HONOLULU, Hawaii (HawaiiNewsNow) - Amid a growing doctor shortage in the islands, Big Island dialysis patients recently had to go off-island for emergency treatment.
Hilo Medical Center lost two key doctors, but says it’s working hard to recruit physicians and keep patients at home.
The situation has Hilo dialysis patient Francine Pearson worried about her fellow patients.
“The doctor shortage is dire here on the Big Island and to have hospital administration make it worse by driving out the only two doctors who work with dialysis patients is horrifying.” she said, in a text.
The Hilo Medical Center said the doctors’ shortage is a multi-faceted problem.

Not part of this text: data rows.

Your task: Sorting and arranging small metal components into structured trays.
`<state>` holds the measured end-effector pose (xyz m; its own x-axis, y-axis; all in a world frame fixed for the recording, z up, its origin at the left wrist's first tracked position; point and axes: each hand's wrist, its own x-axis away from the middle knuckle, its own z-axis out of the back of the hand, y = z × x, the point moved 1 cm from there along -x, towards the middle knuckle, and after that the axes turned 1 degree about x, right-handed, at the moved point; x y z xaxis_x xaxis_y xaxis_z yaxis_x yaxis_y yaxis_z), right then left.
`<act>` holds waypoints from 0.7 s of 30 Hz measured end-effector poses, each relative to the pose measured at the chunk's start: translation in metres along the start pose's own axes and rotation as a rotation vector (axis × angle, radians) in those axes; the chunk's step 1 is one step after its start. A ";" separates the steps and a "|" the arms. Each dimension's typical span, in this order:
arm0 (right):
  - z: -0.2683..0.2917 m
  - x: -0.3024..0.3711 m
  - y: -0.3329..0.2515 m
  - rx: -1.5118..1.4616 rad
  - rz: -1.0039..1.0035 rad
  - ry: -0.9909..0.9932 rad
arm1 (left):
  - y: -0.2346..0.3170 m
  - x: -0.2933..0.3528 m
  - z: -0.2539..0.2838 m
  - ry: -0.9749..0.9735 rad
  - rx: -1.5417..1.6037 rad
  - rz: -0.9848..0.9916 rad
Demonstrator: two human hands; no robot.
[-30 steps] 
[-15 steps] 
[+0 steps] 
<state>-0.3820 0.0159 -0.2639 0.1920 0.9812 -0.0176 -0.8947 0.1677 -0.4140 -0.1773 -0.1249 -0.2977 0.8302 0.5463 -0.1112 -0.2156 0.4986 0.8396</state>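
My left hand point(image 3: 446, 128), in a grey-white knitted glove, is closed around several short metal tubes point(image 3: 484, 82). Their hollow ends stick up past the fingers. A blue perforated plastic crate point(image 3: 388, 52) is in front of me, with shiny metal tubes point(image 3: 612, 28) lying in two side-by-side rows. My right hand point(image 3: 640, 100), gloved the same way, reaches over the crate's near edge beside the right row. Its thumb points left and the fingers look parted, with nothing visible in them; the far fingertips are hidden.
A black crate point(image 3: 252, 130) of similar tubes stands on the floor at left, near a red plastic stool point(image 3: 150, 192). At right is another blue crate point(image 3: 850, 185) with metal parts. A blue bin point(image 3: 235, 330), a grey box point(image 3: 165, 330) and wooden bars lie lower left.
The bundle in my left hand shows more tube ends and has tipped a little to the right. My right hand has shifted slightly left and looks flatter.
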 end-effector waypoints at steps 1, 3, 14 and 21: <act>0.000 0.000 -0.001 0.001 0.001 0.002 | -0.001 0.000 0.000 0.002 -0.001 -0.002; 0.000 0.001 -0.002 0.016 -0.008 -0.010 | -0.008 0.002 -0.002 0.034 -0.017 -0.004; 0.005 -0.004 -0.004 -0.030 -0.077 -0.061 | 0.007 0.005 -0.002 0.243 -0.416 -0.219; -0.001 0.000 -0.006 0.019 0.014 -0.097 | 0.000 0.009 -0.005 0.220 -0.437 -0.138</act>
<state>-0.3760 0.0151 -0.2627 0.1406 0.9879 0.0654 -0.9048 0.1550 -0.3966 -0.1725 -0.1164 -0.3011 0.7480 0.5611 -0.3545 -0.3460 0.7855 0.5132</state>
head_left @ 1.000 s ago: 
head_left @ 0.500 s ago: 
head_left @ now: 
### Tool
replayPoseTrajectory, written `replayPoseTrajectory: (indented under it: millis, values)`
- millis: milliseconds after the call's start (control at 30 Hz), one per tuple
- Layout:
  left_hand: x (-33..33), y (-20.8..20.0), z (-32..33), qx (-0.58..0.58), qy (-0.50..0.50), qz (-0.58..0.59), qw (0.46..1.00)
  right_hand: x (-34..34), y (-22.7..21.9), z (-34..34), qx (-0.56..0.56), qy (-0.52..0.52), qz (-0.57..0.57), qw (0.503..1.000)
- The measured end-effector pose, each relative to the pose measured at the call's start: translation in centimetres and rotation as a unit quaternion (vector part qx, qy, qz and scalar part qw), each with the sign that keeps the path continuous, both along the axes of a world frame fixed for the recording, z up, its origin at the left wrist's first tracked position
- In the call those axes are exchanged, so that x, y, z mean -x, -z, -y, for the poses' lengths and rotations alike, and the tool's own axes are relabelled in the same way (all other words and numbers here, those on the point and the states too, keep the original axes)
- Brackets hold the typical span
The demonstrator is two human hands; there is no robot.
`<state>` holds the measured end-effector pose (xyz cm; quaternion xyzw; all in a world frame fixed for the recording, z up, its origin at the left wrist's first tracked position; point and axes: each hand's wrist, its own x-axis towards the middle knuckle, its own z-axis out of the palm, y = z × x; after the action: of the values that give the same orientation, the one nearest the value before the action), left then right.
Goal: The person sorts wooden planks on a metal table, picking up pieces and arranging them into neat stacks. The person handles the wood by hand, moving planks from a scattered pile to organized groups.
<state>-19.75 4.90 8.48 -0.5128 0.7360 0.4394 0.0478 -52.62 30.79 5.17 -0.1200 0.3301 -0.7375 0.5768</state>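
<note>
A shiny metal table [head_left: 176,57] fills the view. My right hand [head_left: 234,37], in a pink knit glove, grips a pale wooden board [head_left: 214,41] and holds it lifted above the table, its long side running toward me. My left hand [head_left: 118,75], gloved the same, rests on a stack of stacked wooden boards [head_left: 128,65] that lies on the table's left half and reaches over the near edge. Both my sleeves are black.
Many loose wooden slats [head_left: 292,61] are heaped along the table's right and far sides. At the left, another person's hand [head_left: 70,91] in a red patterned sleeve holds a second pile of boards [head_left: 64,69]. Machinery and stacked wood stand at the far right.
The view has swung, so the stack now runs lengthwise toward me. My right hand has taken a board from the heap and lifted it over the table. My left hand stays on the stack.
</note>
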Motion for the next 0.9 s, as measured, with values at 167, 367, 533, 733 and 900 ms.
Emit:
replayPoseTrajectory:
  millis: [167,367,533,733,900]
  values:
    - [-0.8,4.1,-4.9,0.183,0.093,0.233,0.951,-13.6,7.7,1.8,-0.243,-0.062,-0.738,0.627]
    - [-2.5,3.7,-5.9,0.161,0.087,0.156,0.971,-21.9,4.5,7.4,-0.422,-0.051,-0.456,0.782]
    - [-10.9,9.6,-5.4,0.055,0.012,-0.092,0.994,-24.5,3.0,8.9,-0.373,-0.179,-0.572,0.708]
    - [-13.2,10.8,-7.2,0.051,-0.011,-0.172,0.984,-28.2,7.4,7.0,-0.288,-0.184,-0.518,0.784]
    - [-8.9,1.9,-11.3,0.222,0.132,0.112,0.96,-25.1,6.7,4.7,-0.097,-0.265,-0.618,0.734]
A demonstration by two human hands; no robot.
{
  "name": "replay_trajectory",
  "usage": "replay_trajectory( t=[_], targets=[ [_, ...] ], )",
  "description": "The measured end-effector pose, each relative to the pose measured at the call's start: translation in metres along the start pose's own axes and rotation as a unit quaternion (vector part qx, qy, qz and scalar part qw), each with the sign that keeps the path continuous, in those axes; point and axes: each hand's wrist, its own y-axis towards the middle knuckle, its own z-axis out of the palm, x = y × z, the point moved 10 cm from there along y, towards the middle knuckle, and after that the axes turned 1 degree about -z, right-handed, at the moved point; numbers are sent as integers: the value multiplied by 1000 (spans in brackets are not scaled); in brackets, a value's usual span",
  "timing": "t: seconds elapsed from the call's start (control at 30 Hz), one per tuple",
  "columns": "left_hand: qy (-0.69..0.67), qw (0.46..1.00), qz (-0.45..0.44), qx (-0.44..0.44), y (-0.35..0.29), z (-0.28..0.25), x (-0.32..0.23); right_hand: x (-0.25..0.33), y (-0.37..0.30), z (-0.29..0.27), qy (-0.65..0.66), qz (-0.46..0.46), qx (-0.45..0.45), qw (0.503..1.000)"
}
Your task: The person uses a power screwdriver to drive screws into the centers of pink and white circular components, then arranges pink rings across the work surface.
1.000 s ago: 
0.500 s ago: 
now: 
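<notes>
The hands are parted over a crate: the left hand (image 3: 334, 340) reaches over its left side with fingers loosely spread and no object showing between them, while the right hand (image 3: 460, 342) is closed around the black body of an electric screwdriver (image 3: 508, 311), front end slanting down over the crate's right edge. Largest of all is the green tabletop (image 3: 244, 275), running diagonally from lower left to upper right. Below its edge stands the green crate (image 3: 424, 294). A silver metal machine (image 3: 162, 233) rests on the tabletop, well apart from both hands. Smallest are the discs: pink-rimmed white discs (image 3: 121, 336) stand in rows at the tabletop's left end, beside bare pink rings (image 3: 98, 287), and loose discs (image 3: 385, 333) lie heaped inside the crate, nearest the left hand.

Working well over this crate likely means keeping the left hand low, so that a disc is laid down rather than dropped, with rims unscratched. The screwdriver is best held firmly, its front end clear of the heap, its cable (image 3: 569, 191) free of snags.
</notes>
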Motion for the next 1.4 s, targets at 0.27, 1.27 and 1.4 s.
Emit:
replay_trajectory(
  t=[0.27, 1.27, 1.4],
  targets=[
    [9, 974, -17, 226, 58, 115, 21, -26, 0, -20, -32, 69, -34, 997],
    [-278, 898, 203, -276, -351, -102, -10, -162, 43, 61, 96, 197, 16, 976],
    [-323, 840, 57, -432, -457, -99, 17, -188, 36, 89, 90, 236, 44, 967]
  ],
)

“Hilo Medical Center tries very hard to maintain the specialists that we have and also attract specialists that we need into our community,” said Elena Cebatu, director of of public affairs at the hospital.
Hilo Medical Center says its only full-time nephrologist, a kidney specialist, suddenly stopped providing care in mid-April. For two weeks, 30 patients were sent to either Oahu or Maui for emergency outpatient care. The only vascular surgeon also resigned in May.
The hospital said while it can't comment on provider business arrangements, both doctors left voluntarily. It's now recruiting for a new vascular surgeon and using interventional radiologists to provide coverage for certain vascular procedures.
As for nephrology, it’s not hiring another full-time kidney doctor, but it is shoring up its nephrology services with traveling doctors and tele-medicine.
Dr. Jim Ireland, a professor at the University of Hawaii John A. Burns School of Medicine and a nephrologist, said the loss of two doctors is tough for neighbor island rural communities, especially with the state’s high rate of kidney disease.
“If you don’t have enough people doing the work, it gets harder and harder to do that or patients have to travel farther and farther distance to get that care,” he said.
The solution to the shortage, he believes, is right here at home.
"I think the key to keeping physicians in Hawaii is to train them in Hawaii," he said.
Hilo Medical Center says it has had recent successes in recruiting other specialists in cardiology, orthopedics and OB/GYN and will be graduating 10 family medicine doctors in three years.